Every line from the beginning of the data through the line containing "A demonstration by" should be reproduced exactly, and no further lines should be output.
=== Begin Enclosure ===
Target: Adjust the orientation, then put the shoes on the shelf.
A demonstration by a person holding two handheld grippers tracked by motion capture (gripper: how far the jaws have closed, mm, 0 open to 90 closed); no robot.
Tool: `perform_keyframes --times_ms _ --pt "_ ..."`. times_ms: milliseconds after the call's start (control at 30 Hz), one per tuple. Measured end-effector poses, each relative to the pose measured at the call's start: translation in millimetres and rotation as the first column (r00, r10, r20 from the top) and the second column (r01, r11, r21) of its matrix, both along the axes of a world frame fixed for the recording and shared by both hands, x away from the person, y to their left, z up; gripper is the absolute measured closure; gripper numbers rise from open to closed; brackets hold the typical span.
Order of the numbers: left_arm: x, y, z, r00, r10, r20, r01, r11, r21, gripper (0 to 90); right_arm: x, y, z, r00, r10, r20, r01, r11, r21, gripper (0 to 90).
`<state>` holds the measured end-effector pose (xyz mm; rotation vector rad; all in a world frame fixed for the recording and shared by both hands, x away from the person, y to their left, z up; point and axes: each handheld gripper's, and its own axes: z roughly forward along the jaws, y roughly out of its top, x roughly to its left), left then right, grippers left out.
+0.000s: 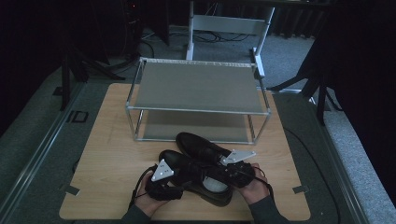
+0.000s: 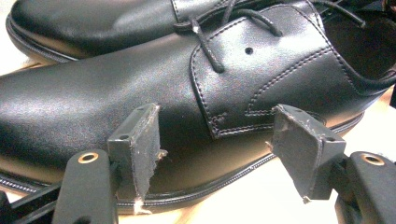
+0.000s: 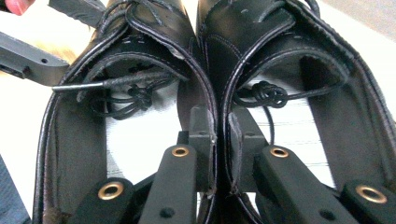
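A pair of black leather lace-up shoes (image 1: 198,163) lies side by side at the near middle of the light wooden table (image 1: 107,154), just in front of a two-tier metal-framed rack with grey shelves (image 1: 196,88), which stands between them and the far edge; the right gripper (image 3: 217,135) has its jaws clamped on the two touching inner collar walls, one jaw inside each shoe; the left gripper (image 2: 215,140) holds its jaws wide apart against the nearer shoe's side, gripping nothing.
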<state>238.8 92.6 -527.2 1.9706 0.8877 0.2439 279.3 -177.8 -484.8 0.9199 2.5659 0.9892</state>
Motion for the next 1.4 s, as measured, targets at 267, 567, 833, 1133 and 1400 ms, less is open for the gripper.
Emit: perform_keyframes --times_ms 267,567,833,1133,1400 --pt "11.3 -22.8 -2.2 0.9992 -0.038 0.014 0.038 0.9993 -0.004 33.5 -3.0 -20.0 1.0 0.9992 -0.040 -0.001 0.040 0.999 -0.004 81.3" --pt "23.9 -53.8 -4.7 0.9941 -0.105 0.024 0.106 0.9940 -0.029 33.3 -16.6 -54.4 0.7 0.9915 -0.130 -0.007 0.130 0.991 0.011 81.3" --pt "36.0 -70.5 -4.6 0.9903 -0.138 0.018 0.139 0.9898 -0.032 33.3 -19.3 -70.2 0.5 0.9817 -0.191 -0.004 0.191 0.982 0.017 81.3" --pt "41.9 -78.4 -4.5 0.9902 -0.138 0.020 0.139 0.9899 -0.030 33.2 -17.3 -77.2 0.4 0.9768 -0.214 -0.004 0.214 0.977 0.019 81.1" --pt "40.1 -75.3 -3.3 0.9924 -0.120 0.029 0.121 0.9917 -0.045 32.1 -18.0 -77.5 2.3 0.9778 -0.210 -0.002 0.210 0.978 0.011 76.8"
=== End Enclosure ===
• _OUTPUT OF THE EXERCISE_:
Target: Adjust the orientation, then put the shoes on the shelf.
A demonstration by a person holding two handheld grippers tracked by motion capture (gripper: how far the jaws have closed, mm, 0 open to 90 closed); no robot.

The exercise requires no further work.